WHAT IS EXPECTED -> Here the whole listing must be retyped exactly, with no line omitted.

DATA PROVIDED ->
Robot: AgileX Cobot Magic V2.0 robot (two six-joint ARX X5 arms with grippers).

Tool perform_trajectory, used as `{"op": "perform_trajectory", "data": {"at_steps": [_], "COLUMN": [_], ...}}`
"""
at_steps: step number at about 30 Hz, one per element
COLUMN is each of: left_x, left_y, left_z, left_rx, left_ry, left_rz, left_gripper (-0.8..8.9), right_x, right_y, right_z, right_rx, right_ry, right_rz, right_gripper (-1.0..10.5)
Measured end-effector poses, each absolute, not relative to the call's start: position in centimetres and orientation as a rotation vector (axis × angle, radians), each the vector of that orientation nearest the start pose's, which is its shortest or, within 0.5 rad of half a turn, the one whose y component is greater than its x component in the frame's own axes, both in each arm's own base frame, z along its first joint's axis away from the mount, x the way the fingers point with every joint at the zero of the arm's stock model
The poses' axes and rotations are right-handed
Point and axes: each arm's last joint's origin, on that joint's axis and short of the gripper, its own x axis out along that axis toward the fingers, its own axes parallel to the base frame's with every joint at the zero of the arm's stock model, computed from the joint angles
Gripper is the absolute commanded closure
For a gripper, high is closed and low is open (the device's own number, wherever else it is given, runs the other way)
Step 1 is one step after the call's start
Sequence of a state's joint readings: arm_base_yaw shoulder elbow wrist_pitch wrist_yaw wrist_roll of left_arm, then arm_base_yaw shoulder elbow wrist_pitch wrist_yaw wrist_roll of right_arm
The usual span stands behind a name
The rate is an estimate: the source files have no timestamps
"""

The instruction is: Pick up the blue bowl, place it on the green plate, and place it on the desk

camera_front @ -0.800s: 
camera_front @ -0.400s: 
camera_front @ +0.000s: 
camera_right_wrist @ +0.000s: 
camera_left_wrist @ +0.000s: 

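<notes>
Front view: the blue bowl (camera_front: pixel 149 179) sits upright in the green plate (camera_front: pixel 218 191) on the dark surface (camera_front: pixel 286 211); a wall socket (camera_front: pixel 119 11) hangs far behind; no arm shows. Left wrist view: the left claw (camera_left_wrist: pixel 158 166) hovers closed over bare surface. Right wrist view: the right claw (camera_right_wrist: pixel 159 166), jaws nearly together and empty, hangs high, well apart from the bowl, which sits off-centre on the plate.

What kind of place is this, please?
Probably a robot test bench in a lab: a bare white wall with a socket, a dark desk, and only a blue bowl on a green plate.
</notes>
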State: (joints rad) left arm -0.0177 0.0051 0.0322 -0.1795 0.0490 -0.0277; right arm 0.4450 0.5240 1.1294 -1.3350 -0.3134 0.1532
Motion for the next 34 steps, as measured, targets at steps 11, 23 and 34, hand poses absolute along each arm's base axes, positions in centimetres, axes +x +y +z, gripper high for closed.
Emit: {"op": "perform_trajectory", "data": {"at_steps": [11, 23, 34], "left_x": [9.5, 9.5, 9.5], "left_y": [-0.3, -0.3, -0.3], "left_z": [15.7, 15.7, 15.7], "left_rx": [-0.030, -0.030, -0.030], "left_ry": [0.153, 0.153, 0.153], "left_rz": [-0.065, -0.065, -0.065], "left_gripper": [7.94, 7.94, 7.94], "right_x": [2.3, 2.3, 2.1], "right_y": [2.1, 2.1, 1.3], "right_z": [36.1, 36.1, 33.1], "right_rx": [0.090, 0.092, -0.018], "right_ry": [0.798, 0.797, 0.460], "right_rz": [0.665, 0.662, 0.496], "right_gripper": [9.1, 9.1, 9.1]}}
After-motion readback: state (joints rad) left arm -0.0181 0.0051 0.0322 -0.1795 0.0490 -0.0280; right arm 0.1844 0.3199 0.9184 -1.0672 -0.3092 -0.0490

EXERCISE ANSWER ->
Robot: AgileX Cobot Magic V2.0 robot (two six-joint ARX X5 arms with grippers).

Tool perform_trajectory, used as `{"op": "perform_trajectory", "data": {"at_steps": [_], "COLUMN": [_], ...}}`
"""
at_steps: step number at about 30 Hz, one per element
COLUMN is each of: left_x, left_y, left_z, left_rx, left_ry, left_rz, left_gripper (-0.8..8.9), right_x, right_y, right_z, right_rx, right_ry, right_rz, right_gripper (-1.0..10.5)
Measured end-effector poses, each absolute, not relative to the call's start: position in centimetres and orientation as a rotation vector (axis × angle, radians), each the vector of that orientation nearest the start pose's, which is its shortest or, within 0.5 rad of half a turn, the one whose y component is greater than its x component in the frame's own axes, both in each arm's own base frame, z along its first joint's axis away from the mount, x the way the fingers point with every joint at the zero of the arm's stock model
The poses' axes and rotations are right-handed
Point and axes: each arm's last joint's origin, on that joint's axis and short of the gripper, its own x axis out along that axis toward the fingers, its own axes parallel to the base frame's with every joint at the zero of the arm's stock model, computed from the joint angles
Gripper is the absolute commanded closure
For a gripper, high is closed and low is open (the device's own number, wherever else it is given, runs the other way)
Step 1 is one step after the call's start
Sequence of a state's joint readings: arm_base_yaw shoulder elbow wrist_pitch wrist_yaw wrist_roll of left_arm, then arm_base_yaw shoulder elbow wrist_pitch wrist_yaw wrist_roll of right_arm
The usual span stands behind a name
The rate is an estimate: the source files have no timestamps
"""

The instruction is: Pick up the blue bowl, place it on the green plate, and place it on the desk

camera_front @ -0.800s: 
camera_front @ -0.400s: 
camera_front @ +0.000s: 
camera_right_wrist @ +0.000s: 
camera_left_wrist @ +0.000s: 

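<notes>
Front view: the blue bowl (camera_front: pixel 149 179) sits upright in the green plate (camera_front: pixel 218 191) on the dark surface (camera_front: pixel 286 211); a wall socket (camera_front: pixel 119 11) hangs far behind; no arm shows. Left wrist view: the left claw (camera_left_wrist: pixel 158 166) hovers closed over bare surface. Right wrist view: the right claw (camera_right_wrist: pixel 159 166), jaws nearly together and empty, hangs high, well apart from the bowl, which sits off-centre on the plate.

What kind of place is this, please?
Probably a robot test bench in a lab: a bare white wall with a socket, a dark desk, and only a blue bowl on a green plate.
</notes>
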State: (joints rad) left arm -0.0177 0.0051 0.0322 -0.1795 0.0490 -0.0277; right arm 0.4450 0.5240 1.1294 -1.3350 -0.3134 0.1532
Motion for the next 34 steps, as measured, targets at steps 11, 23 and 34, hand poses absolute along each arm's base axes, positions in centimetres, axes +x +y +z, gripper high for closed.
Emit: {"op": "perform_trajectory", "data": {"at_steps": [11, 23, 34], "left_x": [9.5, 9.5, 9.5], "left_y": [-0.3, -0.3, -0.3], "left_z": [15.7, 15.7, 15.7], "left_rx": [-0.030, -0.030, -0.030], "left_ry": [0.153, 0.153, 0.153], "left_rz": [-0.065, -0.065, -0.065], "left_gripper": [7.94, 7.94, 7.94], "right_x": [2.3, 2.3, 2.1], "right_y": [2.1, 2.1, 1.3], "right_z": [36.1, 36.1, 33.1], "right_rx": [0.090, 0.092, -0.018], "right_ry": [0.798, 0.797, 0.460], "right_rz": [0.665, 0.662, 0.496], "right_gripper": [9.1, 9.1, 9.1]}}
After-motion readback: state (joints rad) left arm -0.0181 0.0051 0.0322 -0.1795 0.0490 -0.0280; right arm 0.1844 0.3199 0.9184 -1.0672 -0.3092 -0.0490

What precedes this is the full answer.